Após alcançar a frente da corrida a 55 quilómetros da meta, o ciclista do País Basco formou depois o trio dianteiro, com o norueguês Tobias Halland Johanessen (Uno-X) e o belga Ramses Debruyne (Alpecin-Premier Tech), na penúltima ascensão do dia, a El Duque, e desferiu o ataque decisivo na escalada final, a sete quilómetros da chegada.
Sem qualquer vitória na carreira desde 2021, ano em que conquistou a Volta a Burgos, Landa guardou a melhor versão deste ano para o final da última grande Volta do ano e garantiu uma vitória épica ao cabo de 04:58.01 horas, com 47 segundos de avanço para Johanessen e 01.27 minutos para Debruyne.
“Estou muito contente. É algo que procurava há muito tempo. É um momento emocional. Foi muito duro trabalhar para voltar a vencer. Hoje, era a última oportunidade (para conquistar uma etapa na Vuelta)", disse o 30.º geral.
Numa etapa repleta de movimentações, que viria a desfazer o pelotão e a transformá-lo em vários grupos ao longo dos 186,6 quilómetros, veterano da Soudal Quick-Step contribuiu para uma tarde em cheio para o ciclismo espanhol, já que Enric Mas garantiu virtualmente a vitória na 81.ª Vuelta, no único dia em que até perdeu tempo para um dos adversários diretos na classificação geral.
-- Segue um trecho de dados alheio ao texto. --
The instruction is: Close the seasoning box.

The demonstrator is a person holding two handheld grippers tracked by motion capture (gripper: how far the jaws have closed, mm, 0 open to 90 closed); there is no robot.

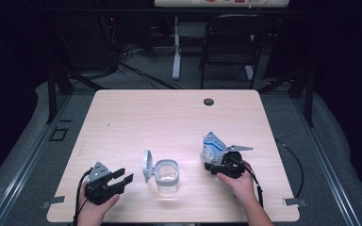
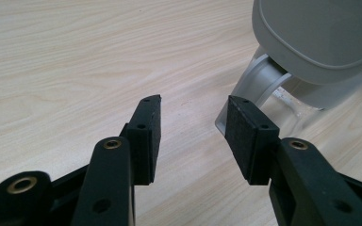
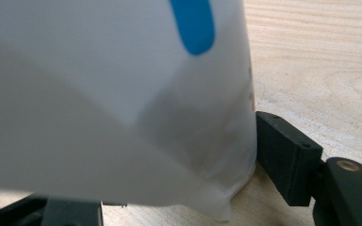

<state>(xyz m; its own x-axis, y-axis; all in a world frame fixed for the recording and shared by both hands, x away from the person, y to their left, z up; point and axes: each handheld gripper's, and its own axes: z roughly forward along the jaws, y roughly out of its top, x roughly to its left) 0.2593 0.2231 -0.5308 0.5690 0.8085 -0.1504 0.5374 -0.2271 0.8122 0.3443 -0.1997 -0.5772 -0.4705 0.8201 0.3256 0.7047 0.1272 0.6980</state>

Num dia em que correu lado a lado com o segundo classificado, Primoz Roglic (Red Bull-BORA-hansgrohe), com o terceiro, Félix Gall (Decathlon), e o quarto, Richard Carapaz (EF Education-Easy Post), por cerca de 100 quilómetros, em grupos reduzidos, o maiorquino viu Gall atacar nos derradeiros três quilómetros e perdeu 17 segundos para o austríaco na meta.
A perda foi irrelevante para a ordem dos quatro primeiros classificados, já que Mas parte para a 21.ª e última etapa, em Granada, com um circuito final junto ao complexo monumental de Alhambra, com 02.15 minutos de avanço sobre Roglic, 02.44 sobre Gall e 06.54 sobre Carapaz, ciclista que perdeu tempo após ensaiar vários ataques ao longo dos 186,6 quilómetros da etapa.
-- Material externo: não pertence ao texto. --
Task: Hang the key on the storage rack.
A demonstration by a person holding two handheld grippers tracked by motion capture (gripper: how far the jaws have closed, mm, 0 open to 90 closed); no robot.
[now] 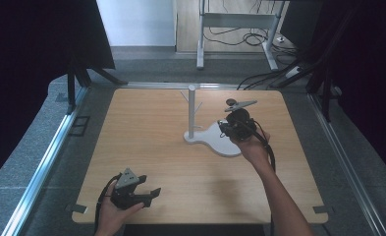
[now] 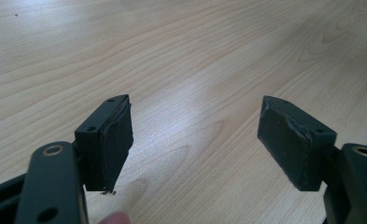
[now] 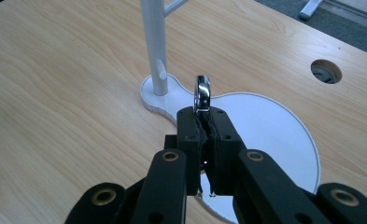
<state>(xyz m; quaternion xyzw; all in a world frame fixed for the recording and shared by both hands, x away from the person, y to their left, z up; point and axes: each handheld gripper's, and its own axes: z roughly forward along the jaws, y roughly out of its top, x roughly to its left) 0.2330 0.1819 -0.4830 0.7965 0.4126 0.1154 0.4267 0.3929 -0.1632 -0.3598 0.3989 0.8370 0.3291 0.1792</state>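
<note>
Wooden desk (image 1: 146,142) over grey floor | white stand (image 3: 154,51) near desk centre on its white base (image 3: 274,126) | right hand-held gripper (image 3: 202,122) above the base, jaws clamped on a silver ring (image 3: 202,92) | left hand-held gripper (image 2: 195,140) near front-left edge, jaws wide apart, empty

A wooden table (image 1: 146,147) stands on grey carpet (image 1: 33,142). A round hole (image 3: 326,71) is cut in the tabletop near its far right corner. A metal rail (image 1: 48,157) runs along the floor on the left, and another (image 1: 350,162) on the right. Dark curtains (image 1: 28,49) hang at both sides. Beyond the table stands a white desk frame (image 1: 234,19), with black cables (image 1: 239,38) lying loose under it.
</note>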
“É a primeira vez na minha vida que me sinto assim. Estou realmente feliz. Honestamente, estava apenas a contar os quilómetros (para o fim da etapa). A equipa voltou a fazer um trabalho magnífico. Ganhei (a Volta a Espanha), porque a equipa fez tudo para isso”, referiu Mas, numa altura em que basta concluir a etapa de domingo.
Se o lote dos quatro primeiros se manteve inalterado, o restante top 10 sofreu alterações, com realce para a aparição de última hora do norte-americano Sepp Kuss (Visma-Lease a Bike), vencedor da Vuelta de 2023, que iniciou a tirada no 11.º lugar e atacou para concluir a etapa a 04.35 minutos de Landa, o que lhe valeu a ascensão ao quinto posto da geral.
Incluído no top 5 na maioria da corrida, o britânico Oscar Onley (Ineos), de 23 anos, ficou cedo para trás hoje e desceu ao sexto lugar da classificação geral, mas segurou virtualmente a camisola branca, da juventude, ao manter-se a par de Jakob Omrzel (Bahrain-Victorious), que desceu a sétimo.
Outro corredor da Bahrain-Victorious, o colombiano Santiago Buitrago, é o vencedor virtual da classificação da montanha, com 78 pontos, à frente do belga Wout van Aert (Visma-Lease a Bike), que enverga a camisola verde, enquanto líder da classificação por pontos, com 326.
Primeiro fugitivo do dia, a par de Van Aert, o português Ivo Oliveira (UAE Emirates) foi 26.º na etapa, a 12.18 minutos de Landa, e ocupa o 99.º lugar da geral, a 03:47.31 horas de Mas, na antecâmara da 21.ª e última etapa, de 112 quilómetros, enquanto o outro luso da UAE Emirates, João Almeida, é 91.º da geral, a 03:32.05 horas.